Monitoring and Measuring: create a program-specific listening and respond plan as part of the overall listening strategy. Since on- and offline events are happening in real-time, planning teams need to monitor constantly and handle responses in a timely manner. And when it comes to measurement, its best to focus on quantitative (number of responses, reach, etc.) and qualitative metrics (sentiment, influencers, etc.). These efforts can help teams benchmark and better understand areas of success and ways they can continue to improve strategies moving forward. (Check out this Cisco Live 2013 Orlando Listening Hub recap blog post, by Cisco’s Davythe Dicochea, for additional insights.)

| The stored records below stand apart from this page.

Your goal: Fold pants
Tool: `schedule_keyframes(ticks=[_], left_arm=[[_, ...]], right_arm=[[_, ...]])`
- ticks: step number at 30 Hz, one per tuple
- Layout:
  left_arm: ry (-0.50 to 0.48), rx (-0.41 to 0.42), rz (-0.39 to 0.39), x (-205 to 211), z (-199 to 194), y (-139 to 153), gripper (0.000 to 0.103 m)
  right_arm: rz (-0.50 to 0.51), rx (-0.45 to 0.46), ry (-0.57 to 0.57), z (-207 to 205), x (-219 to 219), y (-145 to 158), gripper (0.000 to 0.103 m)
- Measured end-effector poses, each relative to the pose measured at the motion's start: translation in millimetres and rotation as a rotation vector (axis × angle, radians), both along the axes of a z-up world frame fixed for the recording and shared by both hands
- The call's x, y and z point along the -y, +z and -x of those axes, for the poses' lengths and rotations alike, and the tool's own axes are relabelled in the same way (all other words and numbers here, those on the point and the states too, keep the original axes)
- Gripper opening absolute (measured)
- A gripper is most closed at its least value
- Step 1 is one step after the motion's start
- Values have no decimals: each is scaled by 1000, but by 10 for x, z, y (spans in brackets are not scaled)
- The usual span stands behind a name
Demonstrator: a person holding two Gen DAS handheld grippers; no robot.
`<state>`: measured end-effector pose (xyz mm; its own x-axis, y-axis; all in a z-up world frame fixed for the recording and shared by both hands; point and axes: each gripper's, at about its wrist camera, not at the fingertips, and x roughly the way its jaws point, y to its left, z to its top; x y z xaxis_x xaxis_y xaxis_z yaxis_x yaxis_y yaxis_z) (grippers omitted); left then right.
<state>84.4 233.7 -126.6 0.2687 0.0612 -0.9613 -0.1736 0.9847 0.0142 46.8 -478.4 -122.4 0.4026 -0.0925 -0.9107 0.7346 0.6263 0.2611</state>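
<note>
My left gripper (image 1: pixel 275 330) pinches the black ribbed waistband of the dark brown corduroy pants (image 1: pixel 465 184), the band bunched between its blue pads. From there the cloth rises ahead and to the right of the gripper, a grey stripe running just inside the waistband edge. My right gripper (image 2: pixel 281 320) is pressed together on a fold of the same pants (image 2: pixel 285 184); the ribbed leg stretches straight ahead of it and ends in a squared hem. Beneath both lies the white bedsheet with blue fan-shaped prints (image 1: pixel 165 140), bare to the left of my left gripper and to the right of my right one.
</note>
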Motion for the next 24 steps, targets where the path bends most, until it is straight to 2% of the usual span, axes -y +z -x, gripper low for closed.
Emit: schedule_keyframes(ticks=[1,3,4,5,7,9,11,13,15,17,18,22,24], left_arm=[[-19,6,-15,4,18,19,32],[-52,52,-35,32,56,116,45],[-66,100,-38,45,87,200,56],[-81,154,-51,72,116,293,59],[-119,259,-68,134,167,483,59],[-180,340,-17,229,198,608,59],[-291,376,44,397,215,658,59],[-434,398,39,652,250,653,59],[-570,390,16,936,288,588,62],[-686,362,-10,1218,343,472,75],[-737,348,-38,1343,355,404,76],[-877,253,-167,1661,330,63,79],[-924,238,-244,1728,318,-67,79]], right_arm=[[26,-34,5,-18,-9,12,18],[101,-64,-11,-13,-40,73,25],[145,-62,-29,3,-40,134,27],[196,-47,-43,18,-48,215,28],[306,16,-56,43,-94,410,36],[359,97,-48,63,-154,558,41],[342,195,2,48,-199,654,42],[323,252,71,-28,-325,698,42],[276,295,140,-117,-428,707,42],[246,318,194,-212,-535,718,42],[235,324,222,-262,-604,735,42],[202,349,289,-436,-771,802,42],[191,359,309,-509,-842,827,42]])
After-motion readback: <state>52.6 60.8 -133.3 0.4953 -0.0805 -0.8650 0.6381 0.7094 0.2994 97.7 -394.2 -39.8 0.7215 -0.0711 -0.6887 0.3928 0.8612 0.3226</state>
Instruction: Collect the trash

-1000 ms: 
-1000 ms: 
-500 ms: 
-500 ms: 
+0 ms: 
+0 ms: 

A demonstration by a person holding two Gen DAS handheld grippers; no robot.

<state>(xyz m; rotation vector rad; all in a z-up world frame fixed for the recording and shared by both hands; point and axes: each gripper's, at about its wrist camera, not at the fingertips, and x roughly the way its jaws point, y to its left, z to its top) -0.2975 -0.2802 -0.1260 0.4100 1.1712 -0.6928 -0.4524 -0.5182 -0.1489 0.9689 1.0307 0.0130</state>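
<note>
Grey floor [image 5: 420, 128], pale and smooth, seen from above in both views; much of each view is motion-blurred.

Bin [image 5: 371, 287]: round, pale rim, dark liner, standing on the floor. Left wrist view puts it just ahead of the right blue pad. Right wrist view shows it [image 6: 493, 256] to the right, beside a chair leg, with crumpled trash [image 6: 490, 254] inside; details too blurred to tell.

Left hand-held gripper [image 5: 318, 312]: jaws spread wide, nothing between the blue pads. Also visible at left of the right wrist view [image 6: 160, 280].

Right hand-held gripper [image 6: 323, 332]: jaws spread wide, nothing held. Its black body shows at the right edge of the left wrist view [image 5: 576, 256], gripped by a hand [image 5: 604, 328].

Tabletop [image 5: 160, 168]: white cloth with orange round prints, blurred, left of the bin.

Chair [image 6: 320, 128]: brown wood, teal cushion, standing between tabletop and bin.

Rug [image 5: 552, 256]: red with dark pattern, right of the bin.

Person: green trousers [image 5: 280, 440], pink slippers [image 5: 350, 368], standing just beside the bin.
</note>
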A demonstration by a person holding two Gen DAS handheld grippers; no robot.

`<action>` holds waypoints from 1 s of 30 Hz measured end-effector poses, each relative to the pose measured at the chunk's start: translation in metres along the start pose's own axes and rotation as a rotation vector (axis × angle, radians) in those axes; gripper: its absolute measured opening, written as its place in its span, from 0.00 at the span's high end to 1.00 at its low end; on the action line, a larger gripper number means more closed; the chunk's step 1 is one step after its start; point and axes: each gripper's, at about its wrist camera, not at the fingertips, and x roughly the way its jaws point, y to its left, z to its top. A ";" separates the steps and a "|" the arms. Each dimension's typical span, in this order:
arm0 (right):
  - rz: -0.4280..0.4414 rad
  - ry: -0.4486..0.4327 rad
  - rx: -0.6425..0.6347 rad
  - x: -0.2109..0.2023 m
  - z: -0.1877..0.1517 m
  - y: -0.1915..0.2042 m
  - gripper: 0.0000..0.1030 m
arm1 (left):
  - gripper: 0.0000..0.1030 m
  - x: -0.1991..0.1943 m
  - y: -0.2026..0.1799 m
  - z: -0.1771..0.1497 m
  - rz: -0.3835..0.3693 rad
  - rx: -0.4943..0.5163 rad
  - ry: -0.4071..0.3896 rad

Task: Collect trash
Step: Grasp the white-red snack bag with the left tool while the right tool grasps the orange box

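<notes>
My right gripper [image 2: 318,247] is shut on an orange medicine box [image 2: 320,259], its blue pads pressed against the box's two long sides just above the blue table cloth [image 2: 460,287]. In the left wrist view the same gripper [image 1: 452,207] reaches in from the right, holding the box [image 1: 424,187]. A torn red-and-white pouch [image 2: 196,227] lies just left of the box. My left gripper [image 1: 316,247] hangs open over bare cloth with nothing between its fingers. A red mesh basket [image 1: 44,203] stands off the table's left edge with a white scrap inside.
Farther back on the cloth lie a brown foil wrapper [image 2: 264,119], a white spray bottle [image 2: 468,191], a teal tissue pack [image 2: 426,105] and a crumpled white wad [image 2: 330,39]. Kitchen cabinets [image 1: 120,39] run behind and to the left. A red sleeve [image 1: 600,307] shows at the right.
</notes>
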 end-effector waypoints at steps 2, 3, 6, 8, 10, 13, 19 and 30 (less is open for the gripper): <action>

Integration: tap into existing brand and third party accounts whenever possible rather than creating new ones. It will help continue more meaningful engagements with audience members, tap into existing and established channels, and continue to build reputation and trust among interested parties. Look for the most appropriate accounts and create/use content that relates to the audience’s care-abouts within each channel.
Activities: create a mix of posts, tweets, images, videos, traditional marketing, and activities to provide a full customer journey. As these assets and communications are developed or leveraged, find ways to keep the audience members engaged, focusing on their care-abouts. And just as importantly, make it fun as they get ready to participate in an event, engage with them during the event, and help the audience be the heroes of their organizations afterwards by providing helpful follow-up resources.
Experimentation: pilot new ideas to better understand how innovations or strategies can be implemented for future tactics and increased audience participation. Don’t be afraid to make a mistake. This is part of the process and can often lead to even more innovative approaches.
Messaging: use social media to create 2-way dialogues for on- and offline events rather than just broadcasting upcoming activities. Communications should include a balance of consistency and variety to keep conversations fresh and relevant. And be sure to customize the messages by social media channel, taking into consideration format and communication best practices. Lastly, make it easy of audience members to share and follow information by incorporating social media channel links in all communication vehicles.